__PROMPT__
Exactly the lines from the opening of the data through the line containing "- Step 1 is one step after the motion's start" should be reproduced, please, with nothing added.

Dataset entries:
== Segment start ==

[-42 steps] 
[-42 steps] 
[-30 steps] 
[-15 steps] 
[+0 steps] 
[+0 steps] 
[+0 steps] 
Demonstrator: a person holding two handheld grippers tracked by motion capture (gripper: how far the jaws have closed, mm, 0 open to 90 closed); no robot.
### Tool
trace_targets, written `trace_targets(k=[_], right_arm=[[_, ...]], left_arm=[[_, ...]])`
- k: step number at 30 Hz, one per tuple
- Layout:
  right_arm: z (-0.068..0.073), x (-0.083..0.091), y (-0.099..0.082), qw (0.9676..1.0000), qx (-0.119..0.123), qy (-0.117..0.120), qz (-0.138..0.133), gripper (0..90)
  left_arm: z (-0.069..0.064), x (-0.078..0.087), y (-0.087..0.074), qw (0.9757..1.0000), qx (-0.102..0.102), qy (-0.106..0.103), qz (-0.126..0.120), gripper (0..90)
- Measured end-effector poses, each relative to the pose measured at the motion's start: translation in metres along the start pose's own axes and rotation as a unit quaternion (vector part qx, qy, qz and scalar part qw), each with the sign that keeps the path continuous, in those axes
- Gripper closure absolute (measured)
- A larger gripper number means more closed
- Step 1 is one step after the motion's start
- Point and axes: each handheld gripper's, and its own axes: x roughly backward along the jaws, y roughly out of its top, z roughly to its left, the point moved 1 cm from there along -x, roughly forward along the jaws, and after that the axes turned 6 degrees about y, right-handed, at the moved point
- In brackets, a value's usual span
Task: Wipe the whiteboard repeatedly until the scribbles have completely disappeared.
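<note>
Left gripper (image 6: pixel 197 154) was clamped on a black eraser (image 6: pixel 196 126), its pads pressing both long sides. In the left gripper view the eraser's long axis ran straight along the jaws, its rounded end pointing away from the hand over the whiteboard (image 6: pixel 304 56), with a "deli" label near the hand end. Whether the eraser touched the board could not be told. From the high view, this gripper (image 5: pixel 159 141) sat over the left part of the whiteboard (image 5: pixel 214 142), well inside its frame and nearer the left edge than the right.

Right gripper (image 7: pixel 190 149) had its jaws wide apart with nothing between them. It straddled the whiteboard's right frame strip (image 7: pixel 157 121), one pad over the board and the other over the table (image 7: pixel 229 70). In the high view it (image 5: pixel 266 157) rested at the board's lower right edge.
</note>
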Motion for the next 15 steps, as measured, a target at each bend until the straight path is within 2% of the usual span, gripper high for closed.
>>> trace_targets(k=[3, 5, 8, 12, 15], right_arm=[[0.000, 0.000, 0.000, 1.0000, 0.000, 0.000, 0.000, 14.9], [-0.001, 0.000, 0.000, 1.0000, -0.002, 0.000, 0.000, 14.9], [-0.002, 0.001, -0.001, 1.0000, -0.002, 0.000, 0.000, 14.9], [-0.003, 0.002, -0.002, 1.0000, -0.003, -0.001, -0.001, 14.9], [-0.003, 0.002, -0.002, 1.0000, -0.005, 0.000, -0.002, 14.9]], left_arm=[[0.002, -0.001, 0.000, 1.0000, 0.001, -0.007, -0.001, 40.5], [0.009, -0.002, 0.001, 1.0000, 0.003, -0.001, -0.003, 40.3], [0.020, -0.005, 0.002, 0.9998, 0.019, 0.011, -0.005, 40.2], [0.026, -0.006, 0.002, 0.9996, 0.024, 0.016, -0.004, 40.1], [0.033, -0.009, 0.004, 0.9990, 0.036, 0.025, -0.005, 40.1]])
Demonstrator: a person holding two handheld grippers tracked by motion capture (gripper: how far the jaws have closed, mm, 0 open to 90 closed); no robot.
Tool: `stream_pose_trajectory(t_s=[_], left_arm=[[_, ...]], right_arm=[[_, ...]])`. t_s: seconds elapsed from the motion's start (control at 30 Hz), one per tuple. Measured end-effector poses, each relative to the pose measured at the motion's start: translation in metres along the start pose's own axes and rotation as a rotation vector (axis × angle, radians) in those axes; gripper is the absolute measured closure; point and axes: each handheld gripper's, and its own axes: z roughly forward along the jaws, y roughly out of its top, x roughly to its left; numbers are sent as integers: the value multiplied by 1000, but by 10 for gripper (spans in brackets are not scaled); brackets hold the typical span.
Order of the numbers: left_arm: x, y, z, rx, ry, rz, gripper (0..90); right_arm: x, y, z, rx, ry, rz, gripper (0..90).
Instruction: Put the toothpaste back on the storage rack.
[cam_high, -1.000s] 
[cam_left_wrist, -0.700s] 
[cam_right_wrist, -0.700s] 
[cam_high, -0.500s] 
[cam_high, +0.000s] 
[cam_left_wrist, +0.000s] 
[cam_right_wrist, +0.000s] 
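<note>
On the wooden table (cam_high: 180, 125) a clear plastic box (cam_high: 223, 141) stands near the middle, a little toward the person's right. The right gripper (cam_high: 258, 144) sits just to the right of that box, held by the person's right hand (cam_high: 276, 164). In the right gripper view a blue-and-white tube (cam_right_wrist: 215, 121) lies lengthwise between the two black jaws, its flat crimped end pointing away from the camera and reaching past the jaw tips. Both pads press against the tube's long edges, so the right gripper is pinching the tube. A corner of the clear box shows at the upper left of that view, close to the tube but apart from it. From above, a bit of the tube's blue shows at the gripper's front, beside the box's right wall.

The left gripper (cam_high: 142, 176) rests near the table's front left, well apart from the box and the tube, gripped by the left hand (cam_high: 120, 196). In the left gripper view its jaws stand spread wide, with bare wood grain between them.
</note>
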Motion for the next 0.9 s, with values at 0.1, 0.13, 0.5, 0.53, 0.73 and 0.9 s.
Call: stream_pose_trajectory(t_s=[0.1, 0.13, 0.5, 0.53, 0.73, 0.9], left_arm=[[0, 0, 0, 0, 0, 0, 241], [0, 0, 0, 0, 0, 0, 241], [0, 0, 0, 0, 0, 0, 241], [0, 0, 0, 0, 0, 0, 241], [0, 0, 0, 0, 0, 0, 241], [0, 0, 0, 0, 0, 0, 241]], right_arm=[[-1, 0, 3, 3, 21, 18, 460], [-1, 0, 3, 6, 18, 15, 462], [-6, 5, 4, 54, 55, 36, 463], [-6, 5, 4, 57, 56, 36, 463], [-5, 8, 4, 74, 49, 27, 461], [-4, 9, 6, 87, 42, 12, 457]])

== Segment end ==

__SOLUTION TO THIS EXERCISE__
[-42 steps] 
[-42 steps] 
[-30 steps] 
[-15 steps] 
[+0 steps] 
[+0 steps] 
[+0 steps] 
Demonstrator: a person holding two handheld grippers tracked by motion capture (gripper: how far the jaws have closed, mm, 0 open to 90 closed); no robot.
### Tool
trace_targets, written `trace_targets(k=[_], right_arm=[[_, ...]], left_arm=[[_, ...]])`
- k: step number at 30 Hz, one per tuple
- Layout:
  right_arm: z (-0.068..0.073), x (-0.083..0.091), y (-0.099..0.082), qw (0.9676..1.0000), qx (-0.119..0.123), qy (-0.117..0.120), qz (-0.138..0.133), gripper (0..90)
  left_arm: z (-0.069..0.064), x (-0.078..0.087), y (-0.087..0.074), qw (0.9757..1.0000), qx (-0.102..0.102), qy (-0.106..0.103), qz (-0.126..0.120), gripper (0..90)
- Measured end-effector poses, each relative to the pose measured at the motion's start: translation in metres along the start pose's own axes and rotation as a unit quaternion (vector part qx, qy, qz and scalar part qw), each with the sign that keeps the path continuous, in those axes
- Gripper closure absolute (measured)
- A larger gripper number means more closed
- Step 1 is one step after the motion's start

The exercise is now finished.